SKAIFE TALKS ABOUT THE GEN3 COST CUT

The Gen3 Ford Mustang prototype visited Symmons Plains in March. Photo: Mark Horsburgh

SUPERCARS supremo Mark Skaife explained that different philosophies held by different owner/manager parties are partly to blame for the Gen3 project’s cost explosion.

Under Archer Capital’s former majority ownership, the new 2023 Chevrolet Camaro and Ford Mustang were touted as being much cheaper as a base package than the current Gen2 models.

Former Gen3 boss John Casey actually told the media in 2020 that the goal was a car under $350,000 including an engine – a figure that could be around half the actual final price.

When the RACE consortium, of which Skaife is a central figure, took over Supercars late last year, it set about addressing a number of glaring issues that had become apparent.

Among these were the reinstallation of a gear lever by popular request, the resolution of major ergonomic issues that had proven problematic for drivers, and the correction of geometric problems.

Skaife spoke at length about the situation on the Parked Up Plus podcast this week.

“I came into this program feeling like I had received a hand grenade in gift wrap,” Skaife told podcast host Mark Fogarty.

“I was pleasantly surprised by everyone’s efforts; the homologation teams have been absolutely exceptional, Ford and GM have been exceptional, the Supercars people who have been involved so far have done a tremendous job.

“Yeah, there were some things that we committed to before taking over the business that were probably under a different ticket in terms of cost, and by the time we took over the business a lot of the plan was in train and there were things right away (that needed to change).

“I listened very, very carefully to the drivers, I took note in particular of all the comments that they spoke about once they were in the car, in particular things like the ergonomics.

Craig Lowndes, Garth Tander, Mark Skaife, Jamie Whincup and Marcos Ambrose.
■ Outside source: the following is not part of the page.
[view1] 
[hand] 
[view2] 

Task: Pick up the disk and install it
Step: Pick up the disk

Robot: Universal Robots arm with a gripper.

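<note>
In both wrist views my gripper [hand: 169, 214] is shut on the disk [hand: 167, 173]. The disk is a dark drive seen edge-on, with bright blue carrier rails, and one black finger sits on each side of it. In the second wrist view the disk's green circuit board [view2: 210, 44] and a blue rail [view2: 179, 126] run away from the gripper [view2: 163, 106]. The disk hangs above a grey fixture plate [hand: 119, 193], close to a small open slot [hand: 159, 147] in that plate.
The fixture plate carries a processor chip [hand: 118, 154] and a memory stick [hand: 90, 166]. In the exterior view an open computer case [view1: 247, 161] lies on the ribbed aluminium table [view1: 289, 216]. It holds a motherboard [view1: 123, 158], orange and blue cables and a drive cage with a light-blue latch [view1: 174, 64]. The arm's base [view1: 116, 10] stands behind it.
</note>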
Photo: Mark Horsburgh

“I mean, it’s fundamental that the greatest drivers, whether it’s a Shane van Gisbergen or a Brodie Kostecki, have to fit in the car.
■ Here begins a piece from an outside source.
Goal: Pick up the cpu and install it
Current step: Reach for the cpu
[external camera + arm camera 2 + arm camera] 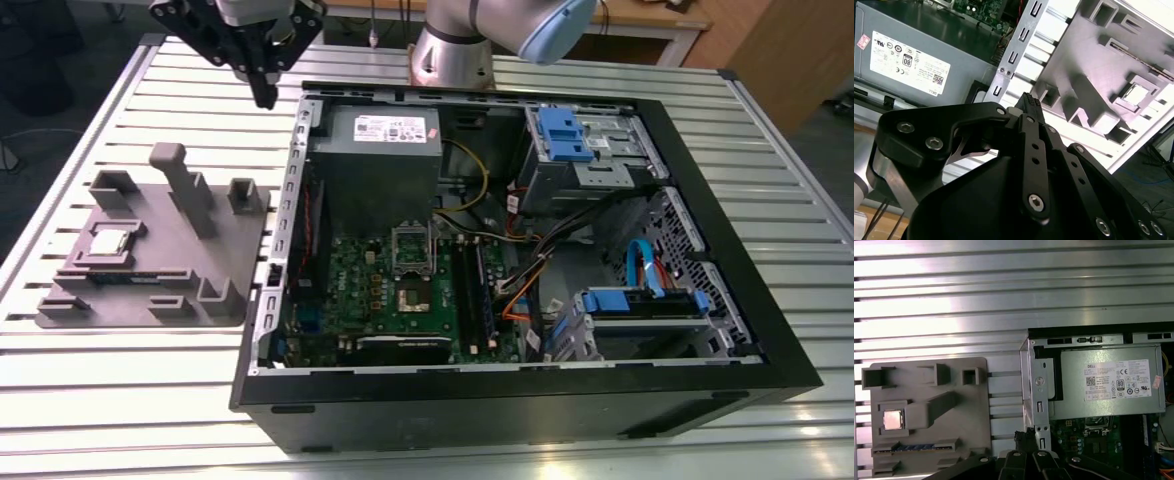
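Observation:
The cpu (107,243) is a small square chip with a shiny top, lying in a pocket of the grey moulded tray (200,285) on the exterior view's left. In both wrist views the cpu (1136,95) (893,420) lies flat in that pocket, untouched. My gripper (267,97) hangs high above the table by the back left corner of the open computer case (534,400), well away from the cpu. Its fingers (1029,104) are pressed together, shut on nothing. The motherboard socket (411,290) lies in the case floor.
A grey power-supply box (380,140) with a white label fills the case's back left. Blue drive brackets (567,135), cables and memory slots crowd the case's other side. The tray carries upright posts (180,180). The slatted metal table (134,400) runs all around.

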Action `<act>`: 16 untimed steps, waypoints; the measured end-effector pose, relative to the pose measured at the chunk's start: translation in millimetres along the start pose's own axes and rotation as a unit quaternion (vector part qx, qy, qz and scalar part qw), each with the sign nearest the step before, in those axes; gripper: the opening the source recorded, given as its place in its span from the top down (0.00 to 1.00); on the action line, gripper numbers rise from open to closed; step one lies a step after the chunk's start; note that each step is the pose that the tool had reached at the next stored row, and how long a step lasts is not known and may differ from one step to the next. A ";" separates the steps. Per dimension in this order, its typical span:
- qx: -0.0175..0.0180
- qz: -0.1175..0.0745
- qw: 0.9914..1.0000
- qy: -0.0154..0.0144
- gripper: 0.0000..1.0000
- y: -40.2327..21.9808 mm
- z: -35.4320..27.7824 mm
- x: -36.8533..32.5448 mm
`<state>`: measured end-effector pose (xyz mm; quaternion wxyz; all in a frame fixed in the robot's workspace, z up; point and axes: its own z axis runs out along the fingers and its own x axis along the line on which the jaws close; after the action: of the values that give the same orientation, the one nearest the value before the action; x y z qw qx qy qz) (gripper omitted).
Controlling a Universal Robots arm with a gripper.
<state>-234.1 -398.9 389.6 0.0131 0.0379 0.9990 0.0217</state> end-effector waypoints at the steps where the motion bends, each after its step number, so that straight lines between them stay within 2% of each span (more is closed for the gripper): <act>1: 0.000 0.000 1.000 0.000 0.89 0.0 0.0 0.3; 16: 0.000 0.000 1.000 0.000 0.89 -0.4 0.0 4.7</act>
<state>-238.8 -398.9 389.5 0.0131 0.0379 0.9990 0.0217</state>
“So there was a lot of work going into putting back sequential gear shifting, putting back the anti-roll adjusters, making sure the ergonomics were such that we weren’t putting taller riders at a disadvantage, and what style of car we were looking for.”

Skaife described the incoming platform as “absolutely exceptional”, and although the turnkey cost is higher than desired, the five-time ATCC/Supercars champ is confident savings will be made.

“I’m concerned about the initial BOM of materials and initial upfront costs,” he admitted.

“I’m also very encouraged by the different mantra that this car and this series have basically had since the start of next year…

“Yes, the upfront cost is more than what was originally sold… I was always a bit skeptical about whether those costs could actually be rolled out, but inevitably the number will be higher than what has was originally sold.

“But the initial cost is going to be amortized basically over the whole year of operation, so you have to consider what the business case is.

“You then have a corresponding exit cost of current cars, so your delta – the difference between the price at which you just sold that car and the new car you just bought – that’s the piece that’s really important, and I’m hearing some really big numbers about the final Commodore sale numbers.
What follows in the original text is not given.